Stephen Drury
Stephen Drury in recital for Piano Spheres | Courtesy of Piano Spheres

It might seem anomalous for Los Angeles’ new-music-focused keyboard series, Piano Spheres, to launch its 20242025 season with an anniversary. Yet the subject of pianist Stephen Drury’s recital on Tuesday, Oct. 22, at the Colburn School’s Thayer Hall was the 150th birthday of Charles Ives, the visionary American composer whose music was not only ahead of its time but rooted in its own complex definition of time. This captivating and challenging program of Ives’s complete piano sonatas suggested that this music somehow remains perpetually new.

Drury, who’s worked with modernist masters like György Ligeti, Frederic Rzewski, John Cage, and John Zorn (who is Ivesian at heart), inevitably showcased Ives’s landmark “Concord” Sonata (the Piano Sonata No. 2, Concord, Mass., 1840–60). The concert also included the rarely heard Piano Sonata No. 1 and shorter pieces serving as interludes.

The First Sonata occupies a special place in the Ives ouevre as a reverie and remembrance of the composer’s youth. Rich with hymns (such as “What a Friend We Have in Jesus” and “Bringing in the Sheaves”) and wryly rigged ragtime, the piece was written between 1901 and 1909. Its five movements contain early seeds of modernism, with experiments in dissonant writing mixed through with Ives’s sense of nostalgia.

Through it all hovers a certain aching tenderness. The hymn material seems to both embrace the sentimental and spiritual and inject skeptic jolts of dissonance and decontextualization.
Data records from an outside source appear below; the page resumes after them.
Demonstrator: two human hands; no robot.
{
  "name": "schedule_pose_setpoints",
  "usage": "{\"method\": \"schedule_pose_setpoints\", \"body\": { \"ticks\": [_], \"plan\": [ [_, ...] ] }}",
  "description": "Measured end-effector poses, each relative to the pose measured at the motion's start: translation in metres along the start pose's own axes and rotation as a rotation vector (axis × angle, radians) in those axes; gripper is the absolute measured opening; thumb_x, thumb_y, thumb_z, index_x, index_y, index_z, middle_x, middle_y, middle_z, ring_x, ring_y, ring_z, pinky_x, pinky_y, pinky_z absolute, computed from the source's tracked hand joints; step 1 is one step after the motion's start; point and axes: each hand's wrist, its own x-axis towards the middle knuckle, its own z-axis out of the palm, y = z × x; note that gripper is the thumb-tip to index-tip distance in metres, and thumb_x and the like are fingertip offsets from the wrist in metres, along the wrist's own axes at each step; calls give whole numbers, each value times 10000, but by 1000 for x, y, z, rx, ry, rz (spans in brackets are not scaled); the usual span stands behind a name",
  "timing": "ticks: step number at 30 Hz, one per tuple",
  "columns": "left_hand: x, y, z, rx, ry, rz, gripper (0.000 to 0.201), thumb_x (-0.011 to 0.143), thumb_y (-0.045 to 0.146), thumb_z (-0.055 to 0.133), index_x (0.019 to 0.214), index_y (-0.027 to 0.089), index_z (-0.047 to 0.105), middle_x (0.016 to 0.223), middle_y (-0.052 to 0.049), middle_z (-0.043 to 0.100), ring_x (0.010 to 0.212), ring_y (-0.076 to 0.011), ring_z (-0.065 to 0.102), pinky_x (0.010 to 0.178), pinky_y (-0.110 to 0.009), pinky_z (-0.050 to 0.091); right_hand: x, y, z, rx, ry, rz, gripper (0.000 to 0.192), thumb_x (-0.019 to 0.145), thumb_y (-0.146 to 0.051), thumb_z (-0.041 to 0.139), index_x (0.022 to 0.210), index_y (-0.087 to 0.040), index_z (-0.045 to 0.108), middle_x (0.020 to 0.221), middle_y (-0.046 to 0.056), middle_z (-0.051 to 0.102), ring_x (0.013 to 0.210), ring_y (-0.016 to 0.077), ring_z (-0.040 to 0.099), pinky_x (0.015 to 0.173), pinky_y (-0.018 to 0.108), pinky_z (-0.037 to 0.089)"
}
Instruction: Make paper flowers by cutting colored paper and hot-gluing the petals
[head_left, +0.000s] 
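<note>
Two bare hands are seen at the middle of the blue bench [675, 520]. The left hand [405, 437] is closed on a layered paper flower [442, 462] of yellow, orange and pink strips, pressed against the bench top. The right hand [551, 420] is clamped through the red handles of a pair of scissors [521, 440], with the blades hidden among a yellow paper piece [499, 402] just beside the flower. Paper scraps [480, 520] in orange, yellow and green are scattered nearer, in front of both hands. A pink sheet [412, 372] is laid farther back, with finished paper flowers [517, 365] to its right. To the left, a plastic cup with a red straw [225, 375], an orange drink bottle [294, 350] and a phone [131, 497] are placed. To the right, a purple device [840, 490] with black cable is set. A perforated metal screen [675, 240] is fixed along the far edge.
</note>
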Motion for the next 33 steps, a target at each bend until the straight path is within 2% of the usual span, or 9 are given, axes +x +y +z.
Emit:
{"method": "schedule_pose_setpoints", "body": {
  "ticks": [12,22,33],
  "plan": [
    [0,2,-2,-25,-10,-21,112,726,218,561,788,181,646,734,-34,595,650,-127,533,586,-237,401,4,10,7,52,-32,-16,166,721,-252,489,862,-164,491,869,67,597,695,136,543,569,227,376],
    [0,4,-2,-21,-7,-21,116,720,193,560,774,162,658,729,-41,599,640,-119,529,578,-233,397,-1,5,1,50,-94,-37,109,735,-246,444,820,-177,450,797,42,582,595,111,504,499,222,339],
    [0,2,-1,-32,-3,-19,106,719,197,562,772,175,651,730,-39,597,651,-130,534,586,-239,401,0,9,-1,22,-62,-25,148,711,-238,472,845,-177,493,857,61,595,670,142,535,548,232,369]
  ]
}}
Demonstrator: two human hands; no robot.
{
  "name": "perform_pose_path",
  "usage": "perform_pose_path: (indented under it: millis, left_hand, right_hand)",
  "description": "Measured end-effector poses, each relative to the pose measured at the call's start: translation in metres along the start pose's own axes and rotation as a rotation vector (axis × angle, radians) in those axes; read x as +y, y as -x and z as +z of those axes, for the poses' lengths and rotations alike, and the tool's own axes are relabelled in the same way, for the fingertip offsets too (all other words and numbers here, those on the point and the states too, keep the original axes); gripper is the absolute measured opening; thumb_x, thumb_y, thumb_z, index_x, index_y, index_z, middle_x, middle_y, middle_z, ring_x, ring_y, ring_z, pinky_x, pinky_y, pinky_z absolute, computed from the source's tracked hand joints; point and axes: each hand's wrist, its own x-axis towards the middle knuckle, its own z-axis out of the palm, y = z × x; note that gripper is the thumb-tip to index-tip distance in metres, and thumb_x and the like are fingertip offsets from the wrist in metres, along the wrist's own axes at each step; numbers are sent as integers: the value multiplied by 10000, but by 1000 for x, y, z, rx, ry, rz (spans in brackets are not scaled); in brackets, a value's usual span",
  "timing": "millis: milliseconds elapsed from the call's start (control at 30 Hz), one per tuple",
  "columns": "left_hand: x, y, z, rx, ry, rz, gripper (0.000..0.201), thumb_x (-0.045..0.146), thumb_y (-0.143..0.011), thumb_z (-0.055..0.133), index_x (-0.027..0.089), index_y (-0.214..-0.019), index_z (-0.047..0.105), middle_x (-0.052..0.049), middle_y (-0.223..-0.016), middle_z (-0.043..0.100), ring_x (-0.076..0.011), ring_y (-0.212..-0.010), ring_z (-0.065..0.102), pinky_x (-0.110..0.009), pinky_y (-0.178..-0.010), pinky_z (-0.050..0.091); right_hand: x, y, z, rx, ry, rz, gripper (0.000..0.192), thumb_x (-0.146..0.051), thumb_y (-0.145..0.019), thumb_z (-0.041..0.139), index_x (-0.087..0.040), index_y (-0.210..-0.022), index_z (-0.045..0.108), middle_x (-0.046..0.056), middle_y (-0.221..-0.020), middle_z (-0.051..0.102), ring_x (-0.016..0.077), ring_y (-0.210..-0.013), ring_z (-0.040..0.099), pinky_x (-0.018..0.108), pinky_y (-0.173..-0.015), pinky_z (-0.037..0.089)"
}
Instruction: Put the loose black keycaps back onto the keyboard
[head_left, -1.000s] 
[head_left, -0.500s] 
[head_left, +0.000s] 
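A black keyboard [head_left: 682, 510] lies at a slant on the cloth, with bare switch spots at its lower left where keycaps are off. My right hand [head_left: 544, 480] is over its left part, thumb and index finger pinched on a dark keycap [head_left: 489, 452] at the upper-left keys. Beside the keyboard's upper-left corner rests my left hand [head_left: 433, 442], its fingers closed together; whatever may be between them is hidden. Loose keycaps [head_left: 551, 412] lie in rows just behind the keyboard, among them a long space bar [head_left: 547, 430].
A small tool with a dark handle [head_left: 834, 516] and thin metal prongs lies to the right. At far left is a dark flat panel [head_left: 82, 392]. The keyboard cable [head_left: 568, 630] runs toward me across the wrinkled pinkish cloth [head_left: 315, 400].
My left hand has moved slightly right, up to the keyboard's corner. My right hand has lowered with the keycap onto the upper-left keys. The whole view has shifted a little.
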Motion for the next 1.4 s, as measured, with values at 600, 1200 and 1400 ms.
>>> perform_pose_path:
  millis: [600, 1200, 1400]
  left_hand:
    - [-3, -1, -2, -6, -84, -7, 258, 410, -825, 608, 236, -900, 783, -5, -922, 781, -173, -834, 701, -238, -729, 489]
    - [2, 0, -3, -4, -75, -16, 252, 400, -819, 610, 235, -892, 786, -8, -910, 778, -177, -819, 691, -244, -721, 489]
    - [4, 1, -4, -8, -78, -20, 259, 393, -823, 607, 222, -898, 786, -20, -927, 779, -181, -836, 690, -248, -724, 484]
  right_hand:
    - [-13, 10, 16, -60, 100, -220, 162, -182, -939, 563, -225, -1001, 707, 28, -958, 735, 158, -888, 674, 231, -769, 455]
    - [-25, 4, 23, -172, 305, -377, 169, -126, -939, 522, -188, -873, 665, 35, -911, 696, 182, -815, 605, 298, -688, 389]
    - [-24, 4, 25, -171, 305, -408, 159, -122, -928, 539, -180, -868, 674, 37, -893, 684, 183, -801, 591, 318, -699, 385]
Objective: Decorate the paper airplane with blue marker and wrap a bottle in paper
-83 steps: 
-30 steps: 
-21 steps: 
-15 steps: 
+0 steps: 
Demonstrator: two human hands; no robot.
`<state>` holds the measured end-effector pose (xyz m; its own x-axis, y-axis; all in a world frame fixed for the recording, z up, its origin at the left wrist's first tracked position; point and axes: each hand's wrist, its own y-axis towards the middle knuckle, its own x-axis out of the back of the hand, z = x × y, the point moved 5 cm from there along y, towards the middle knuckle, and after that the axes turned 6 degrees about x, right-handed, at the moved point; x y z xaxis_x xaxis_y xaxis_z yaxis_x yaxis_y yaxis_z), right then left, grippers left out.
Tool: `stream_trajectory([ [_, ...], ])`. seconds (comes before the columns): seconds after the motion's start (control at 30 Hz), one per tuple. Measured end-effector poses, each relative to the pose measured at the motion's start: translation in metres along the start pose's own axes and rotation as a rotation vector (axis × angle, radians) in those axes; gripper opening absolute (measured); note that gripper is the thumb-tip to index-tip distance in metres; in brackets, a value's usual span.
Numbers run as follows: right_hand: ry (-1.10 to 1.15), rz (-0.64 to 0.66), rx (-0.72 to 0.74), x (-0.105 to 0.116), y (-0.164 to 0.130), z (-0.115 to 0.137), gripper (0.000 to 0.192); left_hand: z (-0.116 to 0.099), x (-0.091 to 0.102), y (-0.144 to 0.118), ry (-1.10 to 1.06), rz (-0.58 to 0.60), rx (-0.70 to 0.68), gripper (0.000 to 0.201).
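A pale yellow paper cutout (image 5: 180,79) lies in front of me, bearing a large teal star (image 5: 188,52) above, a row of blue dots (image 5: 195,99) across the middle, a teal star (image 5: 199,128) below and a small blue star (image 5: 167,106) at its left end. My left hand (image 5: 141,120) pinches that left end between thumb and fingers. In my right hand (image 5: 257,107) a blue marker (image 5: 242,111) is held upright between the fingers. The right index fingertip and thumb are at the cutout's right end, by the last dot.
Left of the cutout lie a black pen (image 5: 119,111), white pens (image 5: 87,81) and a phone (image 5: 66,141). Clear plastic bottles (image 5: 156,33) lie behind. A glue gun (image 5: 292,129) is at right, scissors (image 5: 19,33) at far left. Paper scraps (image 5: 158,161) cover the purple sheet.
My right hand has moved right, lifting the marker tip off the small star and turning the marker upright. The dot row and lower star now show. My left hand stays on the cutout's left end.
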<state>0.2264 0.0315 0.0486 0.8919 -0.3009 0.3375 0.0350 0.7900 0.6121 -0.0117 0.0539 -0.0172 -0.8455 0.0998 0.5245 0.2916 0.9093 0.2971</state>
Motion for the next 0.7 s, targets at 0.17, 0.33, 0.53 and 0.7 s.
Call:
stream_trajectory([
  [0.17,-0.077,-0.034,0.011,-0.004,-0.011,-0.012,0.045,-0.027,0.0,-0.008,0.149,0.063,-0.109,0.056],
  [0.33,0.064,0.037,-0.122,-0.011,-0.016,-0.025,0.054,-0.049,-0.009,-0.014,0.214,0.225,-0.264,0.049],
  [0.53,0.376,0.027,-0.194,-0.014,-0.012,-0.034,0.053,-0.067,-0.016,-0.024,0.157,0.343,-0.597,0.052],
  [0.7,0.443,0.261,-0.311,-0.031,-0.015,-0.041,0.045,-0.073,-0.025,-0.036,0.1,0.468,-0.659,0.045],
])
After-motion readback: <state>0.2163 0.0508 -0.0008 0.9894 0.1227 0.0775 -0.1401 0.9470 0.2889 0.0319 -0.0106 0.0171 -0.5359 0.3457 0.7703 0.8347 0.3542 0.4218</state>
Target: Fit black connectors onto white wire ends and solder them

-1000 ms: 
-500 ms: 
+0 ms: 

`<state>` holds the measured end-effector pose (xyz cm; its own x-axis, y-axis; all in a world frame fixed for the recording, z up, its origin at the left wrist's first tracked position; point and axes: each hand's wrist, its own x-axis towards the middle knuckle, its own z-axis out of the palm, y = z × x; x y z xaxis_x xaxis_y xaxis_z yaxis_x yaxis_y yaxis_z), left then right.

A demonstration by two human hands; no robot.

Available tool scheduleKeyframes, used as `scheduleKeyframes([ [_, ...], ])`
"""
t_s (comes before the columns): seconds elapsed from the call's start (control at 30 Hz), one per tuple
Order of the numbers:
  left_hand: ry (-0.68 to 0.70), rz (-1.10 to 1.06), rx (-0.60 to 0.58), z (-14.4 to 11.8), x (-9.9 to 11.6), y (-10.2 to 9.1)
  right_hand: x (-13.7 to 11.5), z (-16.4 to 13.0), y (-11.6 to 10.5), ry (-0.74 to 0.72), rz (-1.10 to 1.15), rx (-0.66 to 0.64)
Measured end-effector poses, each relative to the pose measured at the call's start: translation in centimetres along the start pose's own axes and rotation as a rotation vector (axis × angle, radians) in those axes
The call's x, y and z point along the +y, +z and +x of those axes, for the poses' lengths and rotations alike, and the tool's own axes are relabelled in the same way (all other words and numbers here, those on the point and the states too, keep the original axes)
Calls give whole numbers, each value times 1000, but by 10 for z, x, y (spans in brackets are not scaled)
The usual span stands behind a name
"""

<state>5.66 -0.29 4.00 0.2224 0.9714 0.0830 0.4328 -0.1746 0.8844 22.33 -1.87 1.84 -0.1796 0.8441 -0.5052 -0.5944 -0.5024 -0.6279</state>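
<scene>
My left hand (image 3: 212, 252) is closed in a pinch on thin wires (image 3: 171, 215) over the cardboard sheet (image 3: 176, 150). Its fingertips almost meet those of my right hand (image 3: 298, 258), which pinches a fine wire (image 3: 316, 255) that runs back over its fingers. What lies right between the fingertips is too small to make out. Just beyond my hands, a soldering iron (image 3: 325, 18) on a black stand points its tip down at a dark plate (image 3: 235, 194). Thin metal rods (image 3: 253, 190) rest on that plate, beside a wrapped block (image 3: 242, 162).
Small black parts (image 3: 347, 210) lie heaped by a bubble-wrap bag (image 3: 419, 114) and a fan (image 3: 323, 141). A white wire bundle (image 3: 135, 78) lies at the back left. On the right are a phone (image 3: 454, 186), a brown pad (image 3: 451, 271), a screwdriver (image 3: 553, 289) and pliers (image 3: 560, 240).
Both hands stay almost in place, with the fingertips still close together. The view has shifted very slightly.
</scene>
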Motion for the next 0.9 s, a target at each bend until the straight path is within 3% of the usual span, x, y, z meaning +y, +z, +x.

Drury masterfully navigated the challenging score, with its radical contrasts of dynamics and tonality versus atonality.

As a special entr’acte, Drury performed Ives’s quirky, jewellike Three Page Sonata from 1905 (published in 1949), which the pianist rightly described as “a jab in the ribs of traditional sonata form.” As with much of Ives’s music, a teasing proximity to musical normalcy detours into rebellious impulses, making for a lively stylistic debate.

Stephen Drury
Stephen Drury in recital for Piano Spheres | Courtesy of Piano Spheres

Leapfrogging to the present, the recital also showcased brook line(s), a world premiere by Paul Beaudoin, written as part of Piano Spheres’ ambitious “30 for 30” commissioning project this season. Rather than wax Ivesian in his piece, Beaudoin summons up a meditative and minimalist ambience, a coolheaded response to aspects of the “Concord” Sonata’s “Hawthorne” movement.

Ives’ sesquicentennial has encouraged more attention to this still-underperformed master. Drury lent some context to the Second Sonata, a tribute to American Transcendentalist thinkers and writers, whose characters are evoked in four movements. From the ponderous, pondering opening of “Emerson” to the final querulous chord and four ghost notes closing the sonata, the pianist brought the requisite focus, fidelity, and reckless abandon, especially in the somewhat psychedelic “Hawthorne.”

In the misty and mystical finale, “Thoreau,” Drury brought a wary introspection to this movement whose margins seem to be lined with unanswered questions. And Ives makes much of margins, a point duly delivered in this memorable recital.